Fascinating, enigmatic stuff all, but what the hell does it all mean? Well, don't count on the FDS and this paperback beauty to unravel any of it for you.......
From about paragraph 26 on, they adroitly leapfrog over the troubling question of how this was all fulfilled in Bible times, and divert the subject to a purported--and typically bogus-- ``larger fulfilment."
The ``inconsequential'' issue of the prophecy's ``smaller fulfilment" the only one that really matters, and which, if explained, would make for some interesting reading, gets almost totally ignored.

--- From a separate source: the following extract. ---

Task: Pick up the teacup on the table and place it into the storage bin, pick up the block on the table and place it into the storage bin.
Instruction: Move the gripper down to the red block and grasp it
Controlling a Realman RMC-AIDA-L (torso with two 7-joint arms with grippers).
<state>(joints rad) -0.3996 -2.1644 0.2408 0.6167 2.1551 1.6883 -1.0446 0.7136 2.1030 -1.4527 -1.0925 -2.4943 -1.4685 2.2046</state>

In its place we're treated to their customary struggle to make all of this fit arcane language into their modern-day history, the proverbial pounding of the square peg into a round hole. All balderdash.
All of these mental gymnastics are a bid to obfuscate the real fact that the Brooklyn Gerontocracy has no more clue than you or I as to what any of this stuff means.
What really tocks me off is that my better half still takes this turgid nonsense seriously. She's facing a crucial Civics exam on U.S. history tomorrow for her citizenship application, and my daughter asked to stop by for advice with a fairly urgent family matter. But no; all of these issues must ``hang fire'' until mom's done with her weekly does of WTS pap.
It tantalizes me to imagine what would happen if any of these ``penny awful'' paperbacks were to be submitted to the editorial panels of the New York Times Book review, or the Book of the Month club.